La mécanique d’une aube
Tout part d’une observation du temps long. Sur les marches d’un escalier, la nuit se retire lentement, laissant la pierre se réchauffer sous les lueurs de six heures vingt-six. Pour Thibaud Crivelli, cette transition lumineuse s’accompagne d’une séance d’étirements sur une terrasse coralline. Ce n’est pas un récit romancé, mais une impulsion physique qui sert de point de départ à la création olfactive.
La volonté n’est pas d’illustrer un matin, mais de transposer une sensation d’ancrage en une matière tangible. « Bien plus qu’un simple ingrédient de parfum, c’est un monde sans fin. C’est l’expression artistique d’une sensation qui ne peut laisser indifférent, car elle touche à ce qui relève de l’intime », précise le fondateur.
Architecture de la tension
Pour traduire ce geste continu, la composition a été confiée au parfumeur Gaël Montero. La construction olfactive évite les rondeurs poudrées habituelles pour privilégier une dynamique nerveuse. L’ouverture s’appuie sur une huile essentielle de bergamote d’Italie, soutenue par un extrait $CO_{2}$ de gingembre et un absolu de cardamome d’Inde, dont la fonction stricte est de maintenir la tension du premier souffle.

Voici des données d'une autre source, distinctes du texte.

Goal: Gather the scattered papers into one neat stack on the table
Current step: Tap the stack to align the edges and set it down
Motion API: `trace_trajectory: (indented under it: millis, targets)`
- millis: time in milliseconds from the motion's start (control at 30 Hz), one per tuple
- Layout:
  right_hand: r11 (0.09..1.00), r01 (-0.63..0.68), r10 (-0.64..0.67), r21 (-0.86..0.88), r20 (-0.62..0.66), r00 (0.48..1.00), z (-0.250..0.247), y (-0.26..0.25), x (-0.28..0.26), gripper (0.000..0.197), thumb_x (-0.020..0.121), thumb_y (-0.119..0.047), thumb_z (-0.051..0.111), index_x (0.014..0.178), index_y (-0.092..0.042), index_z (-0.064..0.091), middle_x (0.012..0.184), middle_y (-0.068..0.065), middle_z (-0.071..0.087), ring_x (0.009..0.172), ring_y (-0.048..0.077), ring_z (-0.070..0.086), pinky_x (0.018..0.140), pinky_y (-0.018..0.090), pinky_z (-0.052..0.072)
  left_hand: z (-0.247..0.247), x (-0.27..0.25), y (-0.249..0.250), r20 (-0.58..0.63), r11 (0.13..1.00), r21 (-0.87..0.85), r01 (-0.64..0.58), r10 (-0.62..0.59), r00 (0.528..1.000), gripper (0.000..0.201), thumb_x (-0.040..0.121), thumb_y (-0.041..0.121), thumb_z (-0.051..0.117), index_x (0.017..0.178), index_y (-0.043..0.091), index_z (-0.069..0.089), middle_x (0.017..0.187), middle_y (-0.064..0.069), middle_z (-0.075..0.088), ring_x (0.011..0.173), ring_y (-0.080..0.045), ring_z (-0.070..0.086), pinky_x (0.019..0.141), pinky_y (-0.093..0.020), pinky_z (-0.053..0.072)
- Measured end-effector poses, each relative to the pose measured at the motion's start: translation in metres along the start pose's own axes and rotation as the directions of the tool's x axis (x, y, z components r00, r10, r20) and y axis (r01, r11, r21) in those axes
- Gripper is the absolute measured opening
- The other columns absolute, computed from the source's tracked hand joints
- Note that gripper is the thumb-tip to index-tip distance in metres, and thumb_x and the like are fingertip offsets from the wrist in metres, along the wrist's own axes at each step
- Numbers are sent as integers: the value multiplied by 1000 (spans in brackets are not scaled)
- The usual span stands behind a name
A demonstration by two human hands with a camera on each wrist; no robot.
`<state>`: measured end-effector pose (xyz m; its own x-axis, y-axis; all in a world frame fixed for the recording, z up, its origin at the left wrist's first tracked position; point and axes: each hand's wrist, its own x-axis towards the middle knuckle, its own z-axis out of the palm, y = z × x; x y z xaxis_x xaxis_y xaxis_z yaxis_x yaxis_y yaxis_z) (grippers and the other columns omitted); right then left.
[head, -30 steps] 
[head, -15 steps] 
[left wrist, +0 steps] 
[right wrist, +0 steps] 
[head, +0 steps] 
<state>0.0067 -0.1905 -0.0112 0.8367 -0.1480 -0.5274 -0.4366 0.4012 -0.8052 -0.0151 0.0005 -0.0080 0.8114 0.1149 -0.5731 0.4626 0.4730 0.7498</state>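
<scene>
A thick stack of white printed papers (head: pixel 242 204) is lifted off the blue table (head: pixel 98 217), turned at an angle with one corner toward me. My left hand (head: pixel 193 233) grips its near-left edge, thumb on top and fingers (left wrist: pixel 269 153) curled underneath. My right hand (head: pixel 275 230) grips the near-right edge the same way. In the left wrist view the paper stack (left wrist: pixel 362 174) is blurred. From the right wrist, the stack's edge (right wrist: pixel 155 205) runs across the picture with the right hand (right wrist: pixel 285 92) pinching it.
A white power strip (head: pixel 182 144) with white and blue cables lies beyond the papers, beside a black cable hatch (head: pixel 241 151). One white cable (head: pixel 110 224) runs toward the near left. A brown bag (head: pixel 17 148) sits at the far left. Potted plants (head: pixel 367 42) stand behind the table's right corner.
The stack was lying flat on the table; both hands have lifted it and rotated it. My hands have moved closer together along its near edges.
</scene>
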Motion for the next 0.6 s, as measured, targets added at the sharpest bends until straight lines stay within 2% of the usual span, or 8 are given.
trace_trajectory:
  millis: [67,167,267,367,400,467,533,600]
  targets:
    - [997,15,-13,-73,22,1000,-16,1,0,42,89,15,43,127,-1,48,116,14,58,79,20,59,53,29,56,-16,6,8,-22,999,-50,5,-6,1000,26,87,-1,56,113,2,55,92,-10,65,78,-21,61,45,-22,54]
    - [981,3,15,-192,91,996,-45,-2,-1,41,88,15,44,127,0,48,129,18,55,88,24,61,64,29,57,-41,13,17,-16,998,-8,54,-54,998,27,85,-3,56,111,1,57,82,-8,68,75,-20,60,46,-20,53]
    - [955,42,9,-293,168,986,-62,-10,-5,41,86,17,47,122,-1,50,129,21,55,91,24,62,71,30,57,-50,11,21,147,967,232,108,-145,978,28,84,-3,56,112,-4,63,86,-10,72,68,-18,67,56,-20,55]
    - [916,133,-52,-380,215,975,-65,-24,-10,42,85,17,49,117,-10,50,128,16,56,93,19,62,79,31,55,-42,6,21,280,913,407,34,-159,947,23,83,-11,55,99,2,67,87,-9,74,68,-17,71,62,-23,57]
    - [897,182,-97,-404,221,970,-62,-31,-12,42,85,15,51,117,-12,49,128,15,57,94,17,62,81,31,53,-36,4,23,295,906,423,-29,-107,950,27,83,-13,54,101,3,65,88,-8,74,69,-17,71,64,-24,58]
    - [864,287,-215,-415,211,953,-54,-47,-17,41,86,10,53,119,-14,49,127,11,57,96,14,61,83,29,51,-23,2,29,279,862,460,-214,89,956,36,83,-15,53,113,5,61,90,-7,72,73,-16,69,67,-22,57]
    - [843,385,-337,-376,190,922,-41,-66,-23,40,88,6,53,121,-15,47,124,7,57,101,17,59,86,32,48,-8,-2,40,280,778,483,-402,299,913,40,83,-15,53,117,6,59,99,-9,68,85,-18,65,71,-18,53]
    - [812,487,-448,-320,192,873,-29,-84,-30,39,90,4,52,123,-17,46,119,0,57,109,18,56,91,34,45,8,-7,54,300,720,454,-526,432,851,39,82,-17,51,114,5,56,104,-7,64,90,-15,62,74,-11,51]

Au centre de la formule, la densité s’installe. Les résines d’encens oliban de Somalie tracent des spirales sèches face à une huile essentielle de rose Damascena de Turquie, traitée ici de manière mate et minérale. Le musc n’intervient pas comme un fixateur passif, mais comme un liant tactile qui s’ancre dans un absolu de fève tonka du Brésil et un absolu de ciste d’Espagne.
Détail technique * Concentration : Extrait de parfum vegan dosé à 32 %. * Nomenclature : Nūr (la lumière en arabe) rencontre Asana (la posture en sanskrit). * Lancement : 16 avril 2026.
Une matière en mouvement
La matérialité de l’objet prolonge cette logique de retenue. Le verre du flacon adopte une teinte « dusky rose », pensée comme le reflet d’une pierre tiède, illuminée d’une étiquette blanche embossée. Il est scellé d’un capot argenté, signature géométrique de la Maison, et protégé par un coffret métallisé structuré par un jeu de clair-obscur.

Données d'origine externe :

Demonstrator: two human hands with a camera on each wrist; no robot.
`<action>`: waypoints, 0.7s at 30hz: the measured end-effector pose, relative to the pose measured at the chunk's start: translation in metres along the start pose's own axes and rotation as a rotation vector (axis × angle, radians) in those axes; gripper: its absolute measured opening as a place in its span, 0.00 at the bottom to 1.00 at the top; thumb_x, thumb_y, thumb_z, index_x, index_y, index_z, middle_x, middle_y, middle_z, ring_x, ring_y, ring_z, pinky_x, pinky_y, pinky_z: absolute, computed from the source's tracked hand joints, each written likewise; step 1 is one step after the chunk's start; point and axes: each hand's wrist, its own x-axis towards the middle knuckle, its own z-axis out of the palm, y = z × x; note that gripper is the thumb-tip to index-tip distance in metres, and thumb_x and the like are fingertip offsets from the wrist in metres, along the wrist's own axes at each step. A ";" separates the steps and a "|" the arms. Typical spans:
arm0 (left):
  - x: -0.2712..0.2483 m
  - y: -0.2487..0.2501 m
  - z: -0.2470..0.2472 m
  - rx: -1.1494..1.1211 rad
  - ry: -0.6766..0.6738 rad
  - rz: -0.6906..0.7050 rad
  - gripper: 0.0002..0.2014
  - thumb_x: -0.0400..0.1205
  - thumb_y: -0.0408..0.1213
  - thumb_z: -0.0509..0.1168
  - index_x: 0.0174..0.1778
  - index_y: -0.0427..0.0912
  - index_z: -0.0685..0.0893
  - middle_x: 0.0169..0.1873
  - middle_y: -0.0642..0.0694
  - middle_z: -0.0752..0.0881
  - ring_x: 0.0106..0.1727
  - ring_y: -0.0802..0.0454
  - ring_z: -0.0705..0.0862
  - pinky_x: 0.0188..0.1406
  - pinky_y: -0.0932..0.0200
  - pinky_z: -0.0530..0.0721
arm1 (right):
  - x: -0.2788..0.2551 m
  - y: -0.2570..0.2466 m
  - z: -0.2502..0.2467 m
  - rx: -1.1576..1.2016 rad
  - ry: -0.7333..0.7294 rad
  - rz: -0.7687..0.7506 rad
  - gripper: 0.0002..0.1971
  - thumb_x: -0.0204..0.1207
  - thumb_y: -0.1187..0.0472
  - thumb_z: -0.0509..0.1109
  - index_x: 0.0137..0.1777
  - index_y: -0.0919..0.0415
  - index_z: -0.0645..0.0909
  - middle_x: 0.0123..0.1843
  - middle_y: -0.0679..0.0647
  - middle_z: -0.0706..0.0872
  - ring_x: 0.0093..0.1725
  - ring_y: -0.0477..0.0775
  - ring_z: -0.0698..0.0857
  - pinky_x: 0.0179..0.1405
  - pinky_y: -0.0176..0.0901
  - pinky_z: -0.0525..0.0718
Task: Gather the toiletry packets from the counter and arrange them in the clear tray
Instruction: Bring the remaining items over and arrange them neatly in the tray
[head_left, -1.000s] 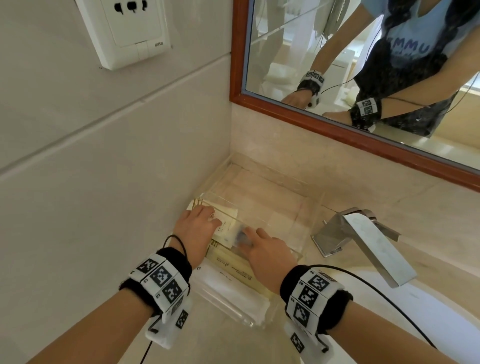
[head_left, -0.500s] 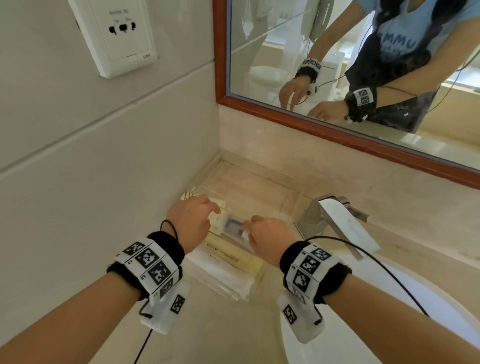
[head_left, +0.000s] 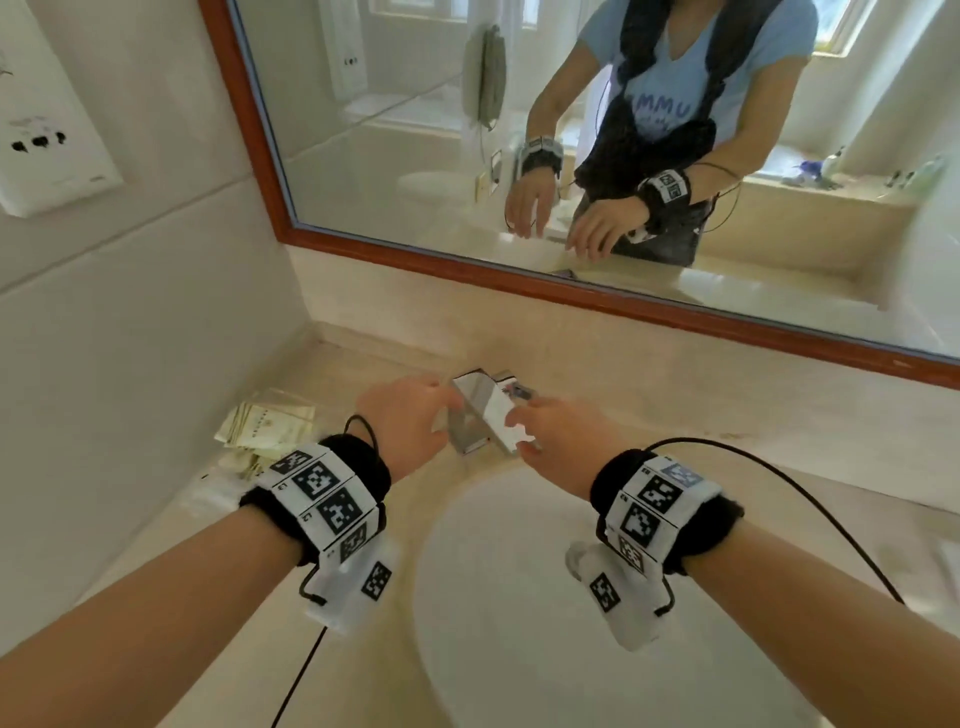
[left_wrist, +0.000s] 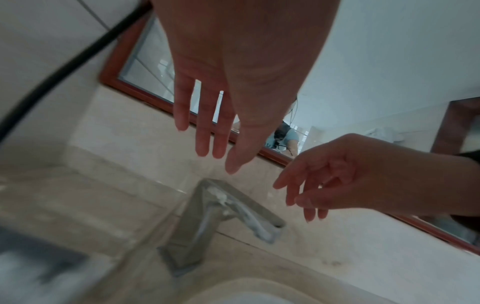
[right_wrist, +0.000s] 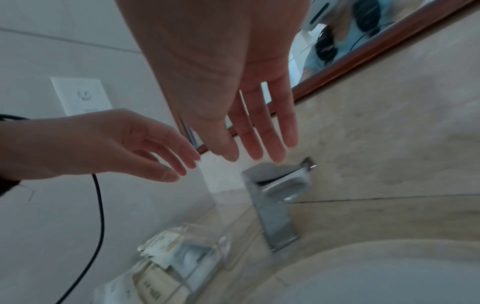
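Note:
Cream and white toiletry packets lie piled in the clear tray on the counter's left end, against the wall; my left wristband hides part of the pile. In the right wrist view the packets fill the tray. My left hand hovers in the air just left of the faucet, fingers straight and spread, holding nothing. Just right of the faucet, my right hand also hangs empty with loose fingers. Both wrist views show bare palms, the left hand and the right hand.
The chrome faucet stands behind the white basin, right below both hands. A wood-framed mirror covers the back wall. A socket plate sits on the left wall. A black cable trails from my right wrist.
Both hands have let go of the packets, risen out of the tray and moved right to above the faucet. The head view has swung right toward the basin.

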 end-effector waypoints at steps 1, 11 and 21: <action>0.004 0.018 0.002 -0.004 0.002 0.021 0.16 0.78 0.39 0.64 0.62 0.52 0.81 0.61 0.49 0.83 0.61 0.47 0.82 0.57 0.52 0.83 | -0.012 0.015 -0.001 0.013 0.010 0.028 0.17 0.83 0.61 0.59 0.70 0.56 0.75 0.66 0.55 0.81 0.61 0.60 0.83 0.57 0.49 0.82; 0.054 0.211 0.047 -0.054 -0.123 0.258 0.18 0.79 0.42 0.64 0.66 0.54 0.76 0.63 0.50 0.80 0.61 0.48 0.81 0.61 0.51 0.81 | -0.149 0.173 0.022 0.044 -0.008 0.385 0.18 0.82 0.58 0.61 0.72 0.51 0.73 0.68 0.51 0.79 0.63 0.56 0.83 0.60 0.48 0.83; 0.095 0.388 0.131 -0.062 -0.364 0.449 0.20 0.80 0.44 0.63 0.69 0.55 0.72 0.66 0.51 0.77 0.65 0.49 0.79 0.65 0.51 0.79 | -0.269 0.313 0.070 0.106 -0.098 0.775 0.25 0.81 0.58 0.64 0.78 0.49 0.64 0.73 0.53 0.72 0.67 0.56 0.80 0.62 0.48 0.82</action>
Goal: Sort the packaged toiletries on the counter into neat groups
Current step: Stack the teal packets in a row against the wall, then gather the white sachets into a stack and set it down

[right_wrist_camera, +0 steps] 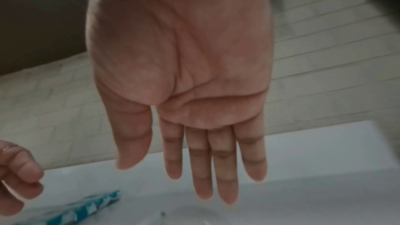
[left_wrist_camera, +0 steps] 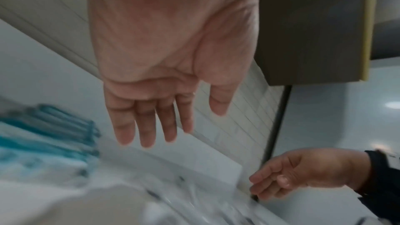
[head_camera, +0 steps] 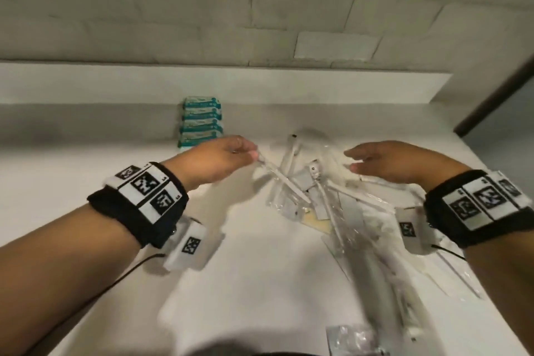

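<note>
A loose pile of clear-wrapped toiletries [head_camera: 318, 196] lies on the white counter [head_camera: 245, 283], right of centre. A neat stack of teal packets [head_camera: 200, 121] stands at the back against the ledge; it is blurred in the left wrist view [left_wrist_camera: 49, 134] and the right wrist view [right_wrist_camera: 86, 208]. My left hand [head_camera: 251, 153] hovers at the pile's left edge, its fingertips beside a long wrapped stick [head_camera: 277, 176]. Its fingers are straight and hold nothing [left_wrist_camera: 190, 126]. My right hand [head_camera: 352, 159] hovers over the pile's far right, with its fingers straight and the palm bare [right_wrist_camera: 173, 177].
A white ledge [head_camera: 115, 81] runs along the tiled wall behind the counter. A dark door frame [head_camera: 497, 89] rises at the far right, where the counter ends. A silvery sachet [head_camera: 349, 338] lies near the front edge. Bare counter lies left of the pile.
</note>
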The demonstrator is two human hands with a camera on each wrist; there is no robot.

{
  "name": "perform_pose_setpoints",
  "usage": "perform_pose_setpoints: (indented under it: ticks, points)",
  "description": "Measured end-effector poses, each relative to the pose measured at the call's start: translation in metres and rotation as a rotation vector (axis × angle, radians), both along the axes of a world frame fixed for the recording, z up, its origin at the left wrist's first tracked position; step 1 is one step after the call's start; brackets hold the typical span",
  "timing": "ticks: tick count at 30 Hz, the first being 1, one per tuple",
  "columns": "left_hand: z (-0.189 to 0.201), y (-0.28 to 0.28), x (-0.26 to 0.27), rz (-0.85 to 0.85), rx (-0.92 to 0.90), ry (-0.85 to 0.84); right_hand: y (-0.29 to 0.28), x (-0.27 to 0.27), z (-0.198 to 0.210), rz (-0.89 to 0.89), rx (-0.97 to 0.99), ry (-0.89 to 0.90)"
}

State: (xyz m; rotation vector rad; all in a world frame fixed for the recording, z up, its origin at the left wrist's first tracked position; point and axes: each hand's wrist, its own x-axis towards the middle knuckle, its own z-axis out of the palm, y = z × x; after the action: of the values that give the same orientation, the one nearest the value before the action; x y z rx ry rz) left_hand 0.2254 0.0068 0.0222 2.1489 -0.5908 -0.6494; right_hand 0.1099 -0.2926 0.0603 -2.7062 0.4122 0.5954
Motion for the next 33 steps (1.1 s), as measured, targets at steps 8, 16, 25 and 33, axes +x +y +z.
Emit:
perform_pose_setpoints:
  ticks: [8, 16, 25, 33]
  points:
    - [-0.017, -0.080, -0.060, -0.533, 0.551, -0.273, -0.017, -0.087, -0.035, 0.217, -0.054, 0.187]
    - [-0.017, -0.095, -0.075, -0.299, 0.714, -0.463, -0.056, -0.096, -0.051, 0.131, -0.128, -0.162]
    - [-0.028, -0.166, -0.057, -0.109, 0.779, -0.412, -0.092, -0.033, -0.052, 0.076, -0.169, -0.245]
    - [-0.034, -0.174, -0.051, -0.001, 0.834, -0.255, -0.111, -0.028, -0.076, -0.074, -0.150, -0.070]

L’extrait Musc Nurāsana s’inscrit également dans une pratique historique du parfum : celle de la superposition des sillages. Ce geste ancien, qui dépasse la simple addition d’odeurs pour créer un déplacement de texture, permet à l’usager d’altérer la trajectoire de la création. Associée à d’autres pièces comme le Papyrus Moléculaire, la matière musquée révèle de nouvelles verticalités boisées, rappelant que le parfum, avant d’être une image figée, est d’abord une construction vivante.